Criticare Trump in nome della lotta al terrore per le intese con l’Arabia Saudita significa non capire che ciò che conta nelle trattative coi sauditi sono i soldi e il petrolio. Una volta sistemati quelli, si può ottenere con più efficacia un nuovo atteggiamento anche verso le organizzazioni terroristiche.
D’altro canto, l’alleanza con la Russia è decisiva per definire insieme una “Yalta del Medio Oriente” che tenga dentro l’Iran e la Siria. La vittoria di Rohani, candidato moderato e riformista alla presidenza dell’Iran, alimenta un relativo ottimismo (anche se il potere reale resta nelle mani della Guida Suprema, Khamenei, conservatore).
Fine della retorica di Obama, quindi.
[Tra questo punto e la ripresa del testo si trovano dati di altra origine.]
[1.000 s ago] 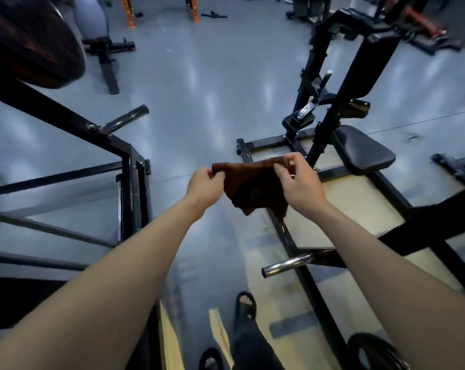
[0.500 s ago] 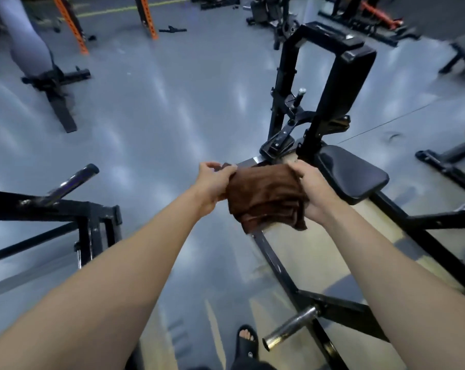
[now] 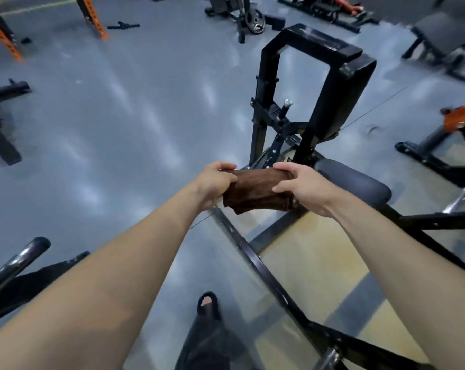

Avanza il pragmatismo di Trump. E non è detto che sia una brutta notizia. Dopo il Golfo, il Presidente visita Israele e benedice il ritorno di fiamma tra israeliani e Stati Uniti. E anche questa non è una brutta notizia.
Israele continua a rappresentare nell’area il baluardo politico e militare dell’Occidente. Il pragmatismo della politica estera di Trump sarà compreso dai palestinesi meglio della retorica e del disimpegno di Obama. La filosofia dello “stay behind” non aveva fatto fare passi avanti alla pace da nessuna parte, in particolare aveva provocato in Libia (complice la Francia) un disastro del quale noi italiani siamo i primi a subire ancora le conseguenze. Prima di esprimere giudizi affrettati sul nuovo corso a Washington, sarebbe meglio guardare la realtà e attendere i risultati.